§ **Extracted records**
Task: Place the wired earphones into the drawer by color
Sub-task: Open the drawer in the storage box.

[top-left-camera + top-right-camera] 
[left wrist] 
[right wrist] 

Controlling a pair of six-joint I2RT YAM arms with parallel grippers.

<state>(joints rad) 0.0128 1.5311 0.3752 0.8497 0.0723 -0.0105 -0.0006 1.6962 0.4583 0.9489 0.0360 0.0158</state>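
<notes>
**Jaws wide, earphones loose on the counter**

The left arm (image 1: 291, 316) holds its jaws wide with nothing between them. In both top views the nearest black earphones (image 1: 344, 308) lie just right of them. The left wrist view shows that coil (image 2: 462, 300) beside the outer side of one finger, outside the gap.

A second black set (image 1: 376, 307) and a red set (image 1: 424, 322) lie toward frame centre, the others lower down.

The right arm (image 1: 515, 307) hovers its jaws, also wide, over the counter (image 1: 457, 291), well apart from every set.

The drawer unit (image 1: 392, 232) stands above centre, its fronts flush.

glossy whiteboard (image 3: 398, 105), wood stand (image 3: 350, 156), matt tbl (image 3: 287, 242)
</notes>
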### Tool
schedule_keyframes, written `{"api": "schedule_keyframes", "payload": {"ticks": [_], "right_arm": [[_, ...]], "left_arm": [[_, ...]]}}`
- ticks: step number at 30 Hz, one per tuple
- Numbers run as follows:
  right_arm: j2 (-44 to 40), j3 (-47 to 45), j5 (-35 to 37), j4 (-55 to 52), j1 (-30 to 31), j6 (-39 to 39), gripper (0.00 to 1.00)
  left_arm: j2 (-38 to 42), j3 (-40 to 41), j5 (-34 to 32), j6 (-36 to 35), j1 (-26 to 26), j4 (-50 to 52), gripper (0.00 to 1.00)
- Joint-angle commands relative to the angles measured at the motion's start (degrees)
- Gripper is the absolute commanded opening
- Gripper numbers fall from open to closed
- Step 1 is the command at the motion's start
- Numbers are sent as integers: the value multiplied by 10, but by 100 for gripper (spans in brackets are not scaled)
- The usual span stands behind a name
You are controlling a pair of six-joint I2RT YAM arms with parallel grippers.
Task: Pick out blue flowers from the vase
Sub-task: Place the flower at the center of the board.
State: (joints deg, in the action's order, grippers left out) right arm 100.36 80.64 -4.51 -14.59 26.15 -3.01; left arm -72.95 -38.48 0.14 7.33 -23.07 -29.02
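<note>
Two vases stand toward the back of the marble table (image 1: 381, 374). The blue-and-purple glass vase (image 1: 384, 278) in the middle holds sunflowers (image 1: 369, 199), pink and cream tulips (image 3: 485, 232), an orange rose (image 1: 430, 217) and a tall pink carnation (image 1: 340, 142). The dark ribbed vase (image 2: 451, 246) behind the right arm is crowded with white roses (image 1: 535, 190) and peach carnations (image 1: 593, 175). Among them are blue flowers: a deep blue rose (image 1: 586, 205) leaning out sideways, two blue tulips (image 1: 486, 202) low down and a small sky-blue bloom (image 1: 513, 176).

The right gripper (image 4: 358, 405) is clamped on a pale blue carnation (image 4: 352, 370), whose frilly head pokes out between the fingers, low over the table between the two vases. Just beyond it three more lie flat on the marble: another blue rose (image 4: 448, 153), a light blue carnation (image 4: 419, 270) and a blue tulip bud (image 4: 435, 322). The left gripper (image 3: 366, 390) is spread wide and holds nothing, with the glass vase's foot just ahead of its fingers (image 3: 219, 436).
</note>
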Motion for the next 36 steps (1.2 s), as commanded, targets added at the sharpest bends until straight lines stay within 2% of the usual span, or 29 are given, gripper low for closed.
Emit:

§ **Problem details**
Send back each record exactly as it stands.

§ **Reply**
Task: Place the wired earphones into the drawer by color
Sub-task: Open the drawer in the storage box.

[top-left-camera + top-right-camera] 
[left wrist] 
[right wrist] 

Controlling a pair of six-joint I2RT YAM arms with parallel grippers.

<state>(joints rad) 0.0128 1.5311 0.3752 0.8497 0.0723 -0.0105 -0.0006 1.6962 0.4583 0.9489 0.0360 0.0158</state>
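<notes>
**Jaws wide, earphones loose on the counter**

The left arm (image 1: 291, 316) holds its jaws wide with nothing between them. In both top views the nearest black earphones (image 1: 344, 308) lie just right of them. The left wrist view shows that coil (image 2: 462, 300) beside the outer side of one finger, outside the gap.

A second black set (image 1: 376, 307) and a red set (image 1: 424, 322) lie toward frame centre, the others lower down.

The right arm (image 1: 515, 307) hovers its jaws, also wide, over the counter (image 1: 457, 291), well apart from every set.

The drawer unit (image 1: 392, 232) stands above centre, its fronts flush.

glossy whiteboard (image 3: 398, 105), wood stand (image 3: 350, 156), matt tbl (image 3: 287, 242)
</notes>
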### Tool
schedule_keyframes, written `{"api": "schedule_keyframes", "payload": {"ticks": [_], "right_arm": [[_, ...]], "left_arm": [[_, ...]]}}`
- ticks: step number at 30 Hz, one per tuple
- Numbers run as follows:
  right_arm: j2 (-44 to 40), j3 (-47 to 45), j5 (-35 to 37), j4 (-55 to 52), j1 (-30 to 31), j6 (-39 to 39), gripper (0.00 to 1.00)
  left_arm: j2 (-38 to 42), j3 (-40 to 41), j5 (-34 to 32), j6 (-36 to 35), j1 (-26 to 26), j4 (-50 to 52), gripper (0.00 to 1.00)
- Joint-angle commands relative to the angles measured at the motion's start (degrees)
- Gripper is the absolute commanded opening
- Gripper numbers fall from open to closed
- Step 1 is the command at the motion's start
- Numbers are sent as integers: the value multiplied by 10, but by 100 for gripper (spans in brackets are not scaled)
- The usual span stands behind a name
You are controlling a pair of six-joint I2RT YAM arms with parallel grippers.
Task: Pick out blue flowers from the vase
Sub-task: Place the flower at the center of the board.
State: (joints deg, in the action's order, grippers left out) right arm 100.36 80.64 -4.51 -14.59 26.15 -3.01; left arm -72.95 -38.48 0.14 7.33 -23.07 -29.02
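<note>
Two vases stand toward the back of the marble table (image 1: 381, 374). The blue-and-purple glass vase (image 1: 384, 278) in the middle holds sunflowers (image 1: 369, 199), pink and cream tulips (image 3: 485, 232), an orange rose (image 1: 430, 217) and a tall pink carnation (image 1: 340, 142). The dark ribbed vase (image 2: 451, 246) behind the right arm is crowded with white roses (image 1: 535, 190) and peach carnations (image 1: 593, 175). Among them are blue flowers: a deep blue rose (image 1: 586, 205) leaning out sideways, two blue tulips (image 1: 486, 202) low down and a small sky-blue bloom (image 1: 513, 176).

The right gripper (image 4: 358, 405) is clamped on a pale blue carnation (image 4: 352, 370), whose frilly head pokes out between the fingers, low over the table between the two vases. Just beyond it three more lie flat on the marble: another blue rose (image 4: 448, 153), a light blue carnation (image 4: 419, 270) and a blue tulip bud (image 4: 435, 322). The left gripper (image 3: 366, 390) is spread wide and holds nothing, with the glass vase's foot just ahead of its fingers (image 3: 219, 436).
</note>
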Motion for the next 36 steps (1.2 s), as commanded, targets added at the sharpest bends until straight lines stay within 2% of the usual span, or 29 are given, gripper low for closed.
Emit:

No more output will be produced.